Home > economy > ECRI Plunges At 9.8% Rate, Double Dip Recession Virtually Assured

ECRI Plunges At 9.8% Rate, Double Dip Recession Virtually Assured

[ZeroHedge]

The ECRI Leading Economic Index just dropped to a fresh reading of 120.6 (flat from a previously revised 121.5 as the Columbia profs scramble to create at least a neutral inflection point): this is now a -9.8 drop, and based on empirical evidence presented previously by David Rosenberg, and also confirming all the macro economic data seen in the past two months, virtually assures that the US economy is now fully in a double dip recession scenario.”It is one thing to slip to or fractionally below the zero line, but a -3.5% reading has only sent off two head-fakes in the past, while accurately foreshadowing seven recessions — with a three month lag. Keep your eye on the -10 threshold, for at that level, the economy has gone into recession … only 100% of the time (42 years of data).” We are there.

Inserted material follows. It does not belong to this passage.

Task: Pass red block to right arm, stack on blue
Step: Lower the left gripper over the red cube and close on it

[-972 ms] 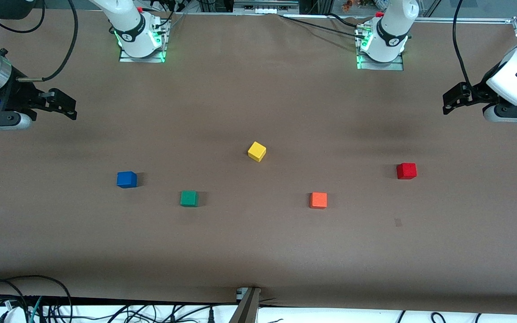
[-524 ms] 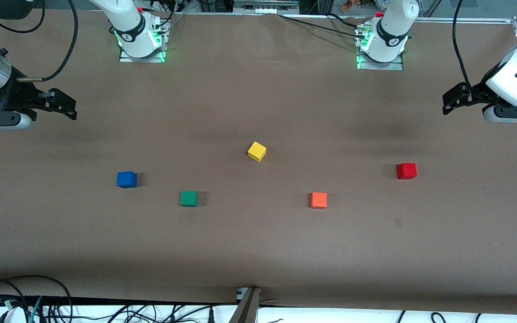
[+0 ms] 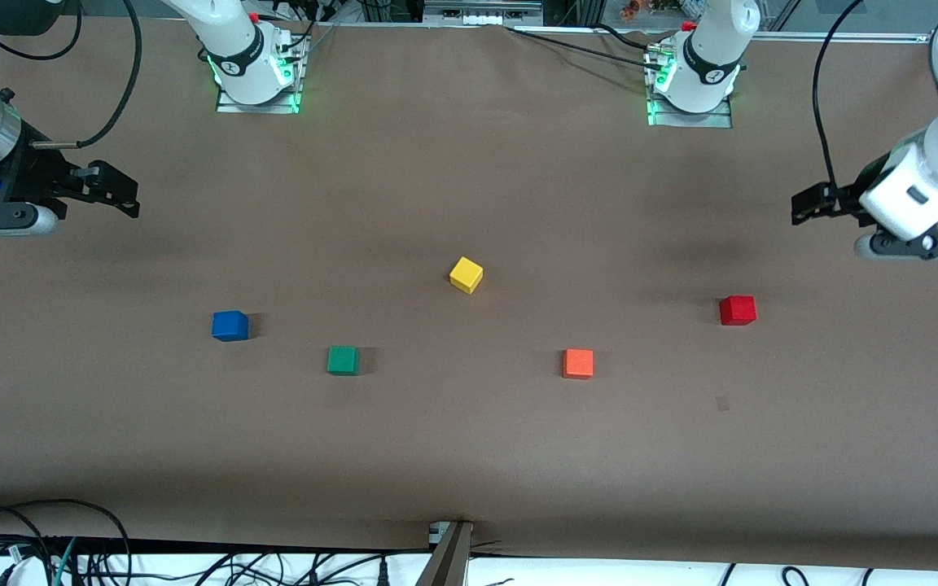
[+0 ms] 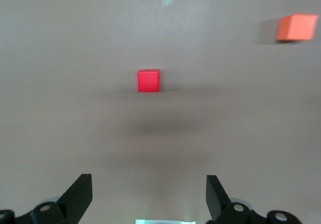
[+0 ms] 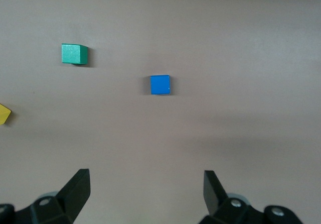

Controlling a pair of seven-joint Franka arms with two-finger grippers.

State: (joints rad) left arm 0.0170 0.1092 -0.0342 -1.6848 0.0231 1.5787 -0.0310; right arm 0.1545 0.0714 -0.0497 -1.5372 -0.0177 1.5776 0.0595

Complete collapse in the long-term chart:

Don’t be too worried as it is virtually assured not assured yet.

Next thing to confirm is for the S&P500 neckline to break. Apple is also showing similar chart pattern with neckline just nearby. The projected target price is just to scary to be mentioned.

Will APAC be affected seems we’re not moving in tandem with the US market?